Growing up in rural Austria of the 70ies, I did not hear much talk about passion from parents or teachers. Looking back though, I was already living them from very early on and chances are, so were you. As adults, our passions can help us during days, when things seem difficult or even dire and make us or break us in times of grief and transition …
Sitting on my beloved swing-set, watching snow melting away and snow drops break through the ice, inspired me to come up with my first poem and sang it over and over, so that I remember it to this day. At 13 I won the writing competition in my school. Writing carried me through transitions of moving away to college, break-ups, as well as helped me stay compassionate and yet unattached enough to the sorrows of my 10 000 callers at my my job at a psychology helpline. Yet, it took decades before I became conscious of being a writer and developing that passion further (as in this blog, my columns, published articles).
Another passion of mine showed up in my favorite childhood play, which was helping imaginary customers choose patterns for their homes from my napkin collection (which were the samples). I remember that I wanted to help them be happy with their environment and themselves. Being a psychologist and life coach is the adult translation of that passion to help people be happy with their lives, and a big part of who I am today.
These are two examples of passions showing up early in life and playing key roles throughout the life-span. We all have them. It is as if it is instilled in us and we are happiest if we make them conscious enough to incorporate them into our current lives and continue to develop them.
I have seen stamp collecting carrying people through times of grieving for a deceased parent, cooking and gardening being the only reason for someone with depression to get out of bed, singing help a client overcome stuttering in one case and decrease shyness in another. A friend overcame her "empty nest" with marketing her desired cookies and selling them on farmers´ markets, another one redefined meaning in life after years of infertility treatments by reconnecting with her passion for crafts and opening an online store with her handmade items.
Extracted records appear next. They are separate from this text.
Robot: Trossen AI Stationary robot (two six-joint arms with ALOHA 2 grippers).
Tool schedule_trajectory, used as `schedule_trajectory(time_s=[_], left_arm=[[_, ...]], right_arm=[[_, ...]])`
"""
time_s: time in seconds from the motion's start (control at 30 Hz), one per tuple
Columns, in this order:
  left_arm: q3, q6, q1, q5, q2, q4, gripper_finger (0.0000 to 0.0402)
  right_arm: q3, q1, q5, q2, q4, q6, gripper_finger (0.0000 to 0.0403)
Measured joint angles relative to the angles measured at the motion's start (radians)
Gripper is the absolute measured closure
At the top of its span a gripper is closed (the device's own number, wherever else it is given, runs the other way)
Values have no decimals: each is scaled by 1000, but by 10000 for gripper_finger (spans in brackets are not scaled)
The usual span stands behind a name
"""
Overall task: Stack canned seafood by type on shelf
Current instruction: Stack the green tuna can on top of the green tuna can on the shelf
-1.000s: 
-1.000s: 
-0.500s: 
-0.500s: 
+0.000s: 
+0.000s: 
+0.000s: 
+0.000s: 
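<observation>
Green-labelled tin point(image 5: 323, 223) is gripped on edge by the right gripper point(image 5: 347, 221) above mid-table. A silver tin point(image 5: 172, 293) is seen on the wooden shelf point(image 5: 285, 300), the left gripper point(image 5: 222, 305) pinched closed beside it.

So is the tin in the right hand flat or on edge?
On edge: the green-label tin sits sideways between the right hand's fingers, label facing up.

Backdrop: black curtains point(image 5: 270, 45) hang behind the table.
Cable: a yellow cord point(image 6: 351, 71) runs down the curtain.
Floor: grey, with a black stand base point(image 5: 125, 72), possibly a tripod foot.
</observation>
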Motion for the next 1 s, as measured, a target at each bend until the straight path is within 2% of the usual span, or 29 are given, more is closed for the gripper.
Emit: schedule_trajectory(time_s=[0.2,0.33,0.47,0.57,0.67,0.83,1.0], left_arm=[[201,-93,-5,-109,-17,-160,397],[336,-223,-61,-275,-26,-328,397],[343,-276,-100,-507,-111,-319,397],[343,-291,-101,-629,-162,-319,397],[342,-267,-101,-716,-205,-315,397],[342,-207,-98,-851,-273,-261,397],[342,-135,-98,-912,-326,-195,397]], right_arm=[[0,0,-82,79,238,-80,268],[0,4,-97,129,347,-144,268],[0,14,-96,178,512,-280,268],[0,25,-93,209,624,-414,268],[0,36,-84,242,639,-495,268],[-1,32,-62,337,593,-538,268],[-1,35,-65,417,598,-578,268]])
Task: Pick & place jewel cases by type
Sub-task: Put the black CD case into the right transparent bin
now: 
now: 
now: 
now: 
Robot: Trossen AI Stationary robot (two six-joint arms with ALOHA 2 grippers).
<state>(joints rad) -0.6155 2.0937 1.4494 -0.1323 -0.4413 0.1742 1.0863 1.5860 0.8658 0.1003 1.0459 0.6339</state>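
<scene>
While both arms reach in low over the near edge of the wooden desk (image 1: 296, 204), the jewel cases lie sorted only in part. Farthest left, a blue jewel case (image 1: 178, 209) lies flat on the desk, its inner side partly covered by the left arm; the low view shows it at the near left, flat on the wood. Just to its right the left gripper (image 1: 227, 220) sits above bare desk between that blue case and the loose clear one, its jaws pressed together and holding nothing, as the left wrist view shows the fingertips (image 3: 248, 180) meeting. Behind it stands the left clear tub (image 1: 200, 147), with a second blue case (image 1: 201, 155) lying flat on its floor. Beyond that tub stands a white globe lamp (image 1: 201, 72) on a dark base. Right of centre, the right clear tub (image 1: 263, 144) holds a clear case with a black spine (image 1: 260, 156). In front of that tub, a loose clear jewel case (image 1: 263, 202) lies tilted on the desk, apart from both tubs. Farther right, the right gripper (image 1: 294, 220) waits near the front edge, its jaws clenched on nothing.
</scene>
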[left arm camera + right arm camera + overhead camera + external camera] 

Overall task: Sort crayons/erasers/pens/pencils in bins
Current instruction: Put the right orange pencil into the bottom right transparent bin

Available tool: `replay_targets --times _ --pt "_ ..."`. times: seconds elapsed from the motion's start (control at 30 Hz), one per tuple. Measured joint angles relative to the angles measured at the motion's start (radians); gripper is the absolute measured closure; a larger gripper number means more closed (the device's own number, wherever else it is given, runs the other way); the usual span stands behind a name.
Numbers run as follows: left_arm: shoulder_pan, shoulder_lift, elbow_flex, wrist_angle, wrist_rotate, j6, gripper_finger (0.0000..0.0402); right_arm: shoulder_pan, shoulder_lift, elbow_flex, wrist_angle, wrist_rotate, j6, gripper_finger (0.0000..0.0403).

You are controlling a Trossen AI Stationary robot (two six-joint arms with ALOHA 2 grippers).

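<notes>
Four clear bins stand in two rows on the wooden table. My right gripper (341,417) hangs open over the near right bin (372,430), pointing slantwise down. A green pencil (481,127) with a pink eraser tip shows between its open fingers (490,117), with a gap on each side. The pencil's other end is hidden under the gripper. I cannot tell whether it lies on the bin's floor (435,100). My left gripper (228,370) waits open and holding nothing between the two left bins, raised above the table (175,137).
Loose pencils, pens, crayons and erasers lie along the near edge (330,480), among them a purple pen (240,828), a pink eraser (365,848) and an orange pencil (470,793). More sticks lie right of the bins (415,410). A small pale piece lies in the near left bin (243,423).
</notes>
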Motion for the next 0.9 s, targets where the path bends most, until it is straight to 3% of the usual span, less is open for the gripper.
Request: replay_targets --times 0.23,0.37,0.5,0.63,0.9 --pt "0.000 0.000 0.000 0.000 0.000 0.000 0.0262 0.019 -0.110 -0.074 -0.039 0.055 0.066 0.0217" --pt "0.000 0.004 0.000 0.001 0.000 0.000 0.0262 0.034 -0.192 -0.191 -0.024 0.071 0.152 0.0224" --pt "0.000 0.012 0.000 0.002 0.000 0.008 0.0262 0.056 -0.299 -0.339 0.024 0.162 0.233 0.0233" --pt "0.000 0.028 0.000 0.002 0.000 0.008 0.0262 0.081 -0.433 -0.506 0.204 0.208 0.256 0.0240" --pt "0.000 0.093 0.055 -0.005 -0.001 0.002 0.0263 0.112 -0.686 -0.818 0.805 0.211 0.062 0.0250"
We don´t need to turn our passions into a profitable business or make them even pay for themselves. What they add to our lives is far more valuable than money. They bring balance, fulfillment and meaning to our days short- and longterm and are invaluable times spent in our days.
It can be tempting not to see their intrinsic value and rationalize them away, after all, we are always too busy already. I strongly advise you to make them a priority and make sure your passions have a presence in your life. It may take some time and prompting to reconnect with them, but they will resurface.
Start with 2 questions:
What was your favorite childhood play? What did you want to be as a child, when your grow up?
May the passions run strong in you.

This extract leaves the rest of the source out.